* [What the exercise asks]
The lines needed are those below that contain the word "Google"; copy each one.

* [Recorded data]

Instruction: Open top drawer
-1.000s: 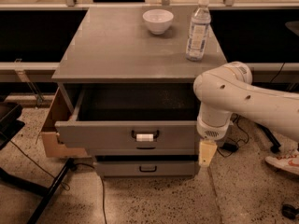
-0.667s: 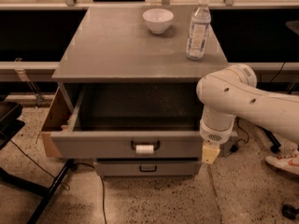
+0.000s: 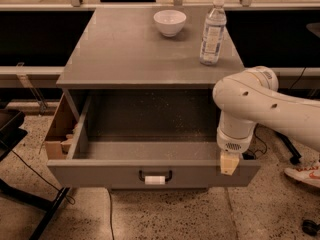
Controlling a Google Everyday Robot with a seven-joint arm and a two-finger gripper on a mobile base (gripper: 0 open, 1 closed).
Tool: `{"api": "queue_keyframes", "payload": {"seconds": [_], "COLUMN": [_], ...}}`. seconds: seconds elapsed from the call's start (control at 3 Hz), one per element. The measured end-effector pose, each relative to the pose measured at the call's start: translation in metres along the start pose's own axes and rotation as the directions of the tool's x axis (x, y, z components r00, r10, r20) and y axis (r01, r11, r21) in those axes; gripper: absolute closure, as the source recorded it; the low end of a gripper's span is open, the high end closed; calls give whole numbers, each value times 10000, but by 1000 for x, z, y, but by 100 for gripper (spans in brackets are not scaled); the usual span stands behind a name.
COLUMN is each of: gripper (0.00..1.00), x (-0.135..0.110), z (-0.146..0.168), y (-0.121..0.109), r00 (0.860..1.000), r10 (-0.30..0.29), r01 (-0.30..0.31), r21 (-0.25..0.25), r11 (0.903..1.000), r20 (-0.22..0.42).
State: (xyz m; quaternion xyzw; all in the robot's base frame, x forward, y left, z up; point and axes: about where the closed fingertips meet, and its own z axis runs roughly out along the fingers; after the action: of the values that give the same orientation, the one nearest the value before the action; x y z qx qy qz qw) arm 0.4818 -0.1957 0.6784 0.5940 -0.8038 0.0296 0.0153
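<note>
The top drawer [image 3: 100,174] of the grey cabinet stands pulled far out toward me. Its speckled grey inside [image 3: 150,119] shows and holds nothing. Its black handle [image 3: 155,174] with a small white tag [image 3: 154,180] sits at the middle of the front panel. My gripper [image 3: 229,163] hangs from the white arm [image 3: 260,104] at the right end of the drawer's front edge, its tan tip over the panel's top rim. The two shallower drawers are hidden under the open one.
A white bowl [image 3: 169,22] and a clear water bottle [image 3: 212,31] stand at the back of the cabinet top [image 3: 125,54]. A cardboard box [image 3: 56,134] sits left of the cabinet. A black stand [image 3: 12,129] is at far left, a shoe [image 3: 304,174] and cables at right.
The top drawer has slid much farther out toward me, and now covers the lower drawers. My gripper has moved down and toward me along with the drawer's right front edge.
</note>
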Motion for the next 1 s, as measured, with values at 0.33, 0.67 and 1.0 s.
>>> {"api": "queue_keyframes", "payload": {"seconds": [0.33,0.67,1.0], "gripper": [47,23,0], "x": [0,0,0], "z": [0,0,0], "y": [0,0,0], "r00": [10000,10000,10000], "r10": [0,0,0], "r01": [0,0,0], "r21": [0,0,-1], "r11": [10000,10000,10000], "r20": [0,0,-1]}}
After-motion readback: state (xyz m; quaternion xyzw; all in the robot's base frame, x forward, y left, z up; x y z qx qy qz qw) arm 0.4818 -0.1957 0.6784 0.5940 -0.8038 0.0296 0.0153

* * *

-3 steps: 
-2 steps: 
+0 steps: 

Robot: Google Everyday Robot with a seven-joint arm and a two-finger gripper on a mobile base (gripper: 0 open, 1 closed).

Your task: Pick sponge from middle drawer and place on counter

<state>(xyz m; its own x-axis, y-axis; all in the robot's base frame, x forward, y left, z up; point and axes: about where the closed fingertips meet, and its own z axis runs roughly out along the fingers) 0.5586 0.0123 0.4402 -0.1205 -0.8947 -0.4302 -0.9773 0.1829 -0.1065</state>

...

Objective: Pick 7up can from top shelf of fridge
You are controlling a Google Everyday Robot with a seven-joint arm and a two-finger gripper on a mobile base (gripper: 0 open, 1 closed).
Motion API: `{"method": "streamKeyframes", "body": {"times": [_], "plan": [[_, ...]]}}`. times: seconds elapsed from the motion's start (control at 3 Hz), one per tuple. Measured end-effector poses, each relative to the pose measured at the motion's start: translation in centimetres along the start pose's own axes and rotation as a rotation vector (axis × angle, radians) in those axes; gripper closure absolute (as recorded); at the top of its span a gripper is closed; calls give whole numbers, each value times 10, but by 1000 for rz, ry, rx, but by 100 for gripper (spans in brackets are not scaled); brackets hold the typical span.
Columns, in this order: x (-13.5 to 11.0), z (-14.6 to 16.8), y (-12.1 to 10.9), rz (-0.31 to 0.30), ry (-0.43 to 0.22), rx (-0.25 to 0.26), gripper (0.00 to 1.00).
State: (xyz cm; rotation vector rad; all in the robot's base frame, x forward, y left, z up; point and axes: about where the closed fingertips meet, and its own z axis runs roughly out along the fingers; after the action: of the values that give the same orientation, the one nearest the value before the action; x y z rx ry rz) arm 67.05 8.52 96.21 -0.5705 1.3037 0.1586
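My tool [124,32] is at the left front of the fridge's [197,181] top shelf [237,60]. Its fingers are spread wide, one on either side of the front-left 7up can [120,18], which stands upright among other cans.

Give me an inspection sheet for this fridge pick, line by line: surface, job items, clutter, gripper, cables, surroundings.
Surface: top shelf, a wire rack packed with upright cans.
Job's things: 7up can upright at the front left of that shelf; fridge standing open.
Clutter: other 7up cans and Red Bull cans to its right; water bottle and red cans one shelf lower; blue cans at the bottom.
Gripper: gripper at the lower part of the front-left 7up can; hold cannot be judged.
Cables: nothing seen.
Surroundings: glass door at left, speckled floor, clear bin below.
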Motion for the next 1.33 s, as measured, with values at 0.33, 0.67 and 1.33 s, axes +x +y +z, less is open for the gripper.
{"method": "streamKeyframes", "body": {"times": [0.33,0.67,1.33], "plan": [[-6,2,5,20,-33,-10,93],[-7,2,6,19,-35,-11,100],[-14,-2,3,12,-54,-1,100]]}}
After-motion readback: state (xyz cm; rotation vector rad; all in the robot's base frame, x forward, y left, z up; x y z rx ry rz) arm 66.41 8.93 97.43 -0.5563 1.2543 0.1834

* [Expected answer]
Controlling a Google Everyday Robot with a seven-joint arm and a two-finger gripper on a mobile base (gripper: 0 open, 1 closed).
Robot: Google Everyday Robot with a seven-joint arm and a two-finger gripper on a mobile base (gripper: 0 open, 1 closed).
You are controlling a Google Everyday Robot with a seven-joint arm and a two-finger gripper on a mobile base (gripper: 0 open, 1 closed).

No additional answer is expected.